A few more days and a Good News story.

RobinHood's avatar

I love you Elliot.

David Black MD's avatar

Schopenhauer, Emily Cioran, Peter Lappfe, a derivative of Émile Durkheim’s commentary on anomie and deaths of despair

ALL provided COMFORT, however paradoxically.

No, I'm not depressed.

Horrified,

Terrified. I'm 77, I can't run anymore!

Margaret Fleck's avatar

At first I was angry with God. I felt betrayed. He promised once that he would never again destroy all life on earth to punish mankind. But, then I realized, God wasn't doing the destroying, we were.

I have since altered my idea of God.

I spent a year or so in mourning. I still go there once in a while.

I have thought a lot about what the point of it all is, the point of all the suffering. I have some tentative ideas, nothing others haven't thought about. Nothing new to smooth out the loss with an explanation of humanity's cycle of relinquishing power to the ruthless and depraved, waiting out destruction only to start the process over again.

What I feel is sadness for the wolves men seek to kill, the blue whales starving for lack of krill to eat, the loss of the Amazon rain forest, 2 million years in the making, the loss of the reefs in the ocean due to bleaching.

I feel rage for a class of people who seem like black holes for power that have pushed us to ruin. Anger at the millions who persist in living in an illusion.

I am not by any measure a success at anything. I have been treading water against a persistent riptide of self-defeat since childhood. I want to live the few years I've left with a little integrity. I'm at the end of my life watching the end of ecosystems that have sustained life for eons, acknowledging the evil of mankind and doing my best to find enough gratitude to give me peace.

Adam Mckay's avatar

I’ve felt that sadness too. It’s so massive and ancient we have no choice but to honor it.

Mark Bevis's avatar

Hi Eliot, I’ve sort of got past the sadness stage, although it’s not easy to put into words. Here are some threads of thought on this.

I’m thinking of calling it the Beauty of Impermanence.

We get to it via an indirect methodolgy.

One of the problems of our species since the dawn of civilisation is the obsession with control. Once we developed the question “what happens after we die?” we learned to dread death, and this has been played upon by those in charge ever since hierarchies were established. No other species does this.
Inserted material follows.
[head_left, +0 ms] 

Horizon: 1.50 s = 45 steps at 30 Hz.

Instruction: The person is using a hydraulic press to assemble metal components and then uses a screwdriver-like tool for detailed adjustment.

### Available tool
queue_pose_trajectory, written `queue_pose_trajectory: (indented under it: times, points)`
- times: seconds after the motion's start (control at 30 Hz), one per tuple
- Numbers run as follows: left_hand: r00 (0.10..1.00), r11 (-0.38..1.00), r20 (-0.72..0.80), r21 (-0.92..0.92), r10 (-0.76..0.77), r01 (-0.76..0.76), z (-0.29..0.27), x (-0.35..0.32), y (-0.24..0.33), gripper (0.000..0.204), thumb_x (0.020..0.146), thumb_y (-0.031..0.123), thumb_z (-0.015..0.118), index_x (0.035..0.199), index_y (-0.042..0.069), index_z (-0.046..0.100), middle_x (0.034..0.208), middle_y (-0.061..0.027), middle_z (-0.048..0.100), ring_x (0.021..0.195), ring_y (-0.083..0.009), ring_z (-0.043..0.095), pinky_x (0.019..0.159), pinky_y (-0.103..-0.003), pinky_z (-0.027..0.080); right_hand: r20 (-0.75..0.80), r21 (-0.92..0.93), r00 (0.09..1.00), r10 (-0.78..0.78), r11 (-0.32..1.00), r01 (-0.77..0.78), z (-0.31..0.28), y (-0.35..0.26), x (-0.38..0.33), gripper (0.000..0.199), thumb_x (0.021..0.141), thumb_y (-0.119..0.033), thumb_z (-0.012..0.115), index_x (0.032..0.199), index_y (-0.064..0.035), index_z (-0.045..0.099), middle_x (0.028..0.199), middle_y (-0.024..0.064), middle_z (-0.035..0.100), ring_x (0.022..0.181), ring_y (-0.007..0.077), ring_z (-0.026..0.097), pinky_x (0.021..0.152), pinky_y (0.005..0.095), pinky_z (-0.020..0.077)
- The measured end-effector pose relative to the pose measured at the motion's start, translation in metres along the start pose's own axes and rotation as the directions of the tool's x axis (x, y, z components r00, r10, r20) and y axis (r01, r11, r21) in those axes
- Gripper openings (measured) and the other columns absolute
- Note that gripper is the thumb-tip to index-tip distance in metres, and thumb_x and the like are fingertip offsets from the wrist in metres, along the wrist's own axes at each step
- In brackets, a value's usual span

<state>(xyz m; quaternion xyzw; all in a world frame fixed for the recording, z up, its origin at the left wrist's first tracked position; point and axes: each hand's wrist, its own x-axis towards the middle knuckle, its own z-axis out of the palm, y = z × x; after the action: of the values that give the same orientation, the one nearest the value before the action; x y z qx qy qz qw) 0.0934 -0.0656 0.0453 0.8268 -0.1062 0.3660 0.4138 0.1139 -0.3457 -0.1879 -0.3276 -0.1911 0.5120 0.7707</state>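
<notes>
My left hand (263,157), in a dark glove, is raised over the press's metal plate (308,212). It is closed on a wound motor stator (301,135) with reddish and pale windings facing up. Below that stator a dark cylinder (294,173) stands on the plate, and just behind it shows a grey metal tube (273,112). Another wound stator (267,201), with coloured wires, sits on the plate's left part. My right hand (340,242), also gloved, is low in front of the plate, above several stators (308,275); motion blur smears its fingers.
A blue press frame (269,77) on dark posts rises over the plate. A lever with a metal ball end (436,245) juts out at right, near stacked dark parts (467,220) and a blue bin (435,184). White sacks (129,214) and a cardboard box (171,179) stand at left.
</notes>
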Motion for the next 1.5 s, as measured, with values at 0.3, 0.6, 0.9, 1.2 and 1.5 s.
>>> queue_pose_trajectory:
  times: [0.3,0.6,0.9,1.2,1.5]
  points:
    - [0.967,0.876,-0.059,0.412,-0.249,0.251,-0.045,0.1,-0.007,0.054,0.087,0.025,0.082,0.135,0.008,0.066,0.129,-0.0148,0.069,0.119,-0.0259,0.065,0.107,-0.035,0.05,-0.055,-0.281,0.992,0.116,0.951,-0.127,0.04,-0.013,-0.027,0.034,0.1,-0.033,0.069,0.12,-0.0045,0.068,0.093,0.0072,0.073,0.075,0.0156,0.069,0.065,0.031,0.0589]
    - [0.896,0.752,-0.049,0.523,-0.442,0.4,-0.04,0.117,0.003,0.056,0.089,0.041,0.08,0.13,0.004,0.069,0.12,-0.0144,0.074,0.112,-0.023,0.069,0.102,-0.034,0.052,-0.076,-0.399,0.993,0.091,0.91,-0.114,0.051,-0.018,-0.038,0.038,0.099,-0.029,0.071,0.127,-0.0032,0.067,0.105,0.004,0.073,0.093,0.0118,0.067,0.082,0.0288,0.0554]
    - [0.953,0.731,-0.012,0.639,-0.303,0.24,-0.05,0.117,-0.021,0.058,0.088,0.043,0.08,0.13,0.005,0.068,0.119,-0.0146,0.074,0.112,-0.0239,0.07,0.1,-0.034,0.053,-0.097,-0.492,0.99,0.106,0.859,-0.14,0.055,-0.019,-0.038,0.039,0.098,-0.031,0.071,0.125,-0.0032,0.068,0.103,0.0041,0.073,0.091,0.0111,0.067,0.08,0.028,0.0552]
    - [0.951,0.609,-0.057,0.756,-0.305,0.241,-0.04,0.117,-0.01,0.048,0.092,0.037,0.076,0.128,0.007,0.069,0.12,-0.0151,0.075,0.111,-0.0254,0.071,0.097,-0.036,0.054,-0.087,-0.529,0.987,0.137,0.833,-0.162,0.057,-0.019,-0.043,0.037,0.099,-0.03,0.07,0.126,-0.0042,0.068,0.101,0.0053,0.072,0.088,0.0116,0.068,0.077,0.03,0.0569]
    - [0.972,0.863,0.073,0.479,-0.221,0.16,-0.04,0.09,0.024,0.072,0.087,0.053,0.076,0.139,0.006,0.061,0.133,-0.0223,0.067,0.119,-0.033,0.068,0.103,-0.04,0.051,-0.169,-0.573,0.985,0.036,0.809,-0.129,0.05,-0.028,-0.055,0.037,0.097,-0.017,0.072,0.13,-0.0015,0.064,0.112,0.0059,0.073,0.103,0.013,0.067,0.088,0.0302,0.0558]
And so, we attempt, at both an individual and species level, to avoid death, to outrun it, to outsmart it, and to profit from avoiding it. In other words, we are attempting to control outcomes. Societal interdicts promote this, from birth. We’re educated in a certain way, expected to pick a life-long career at 15, then when we suffer the illnesses of old age are expected to fight it through regardless of the pain, or until at least your health insurance lasts out.

At the same time we hide our collective guilt and shame about all those we kill with Othering, eg bombing browner peoples in the southern hemisphere, or enslaving them; industrial animal farming; collective poisoning that doesn’t affect the profit margin, and so on.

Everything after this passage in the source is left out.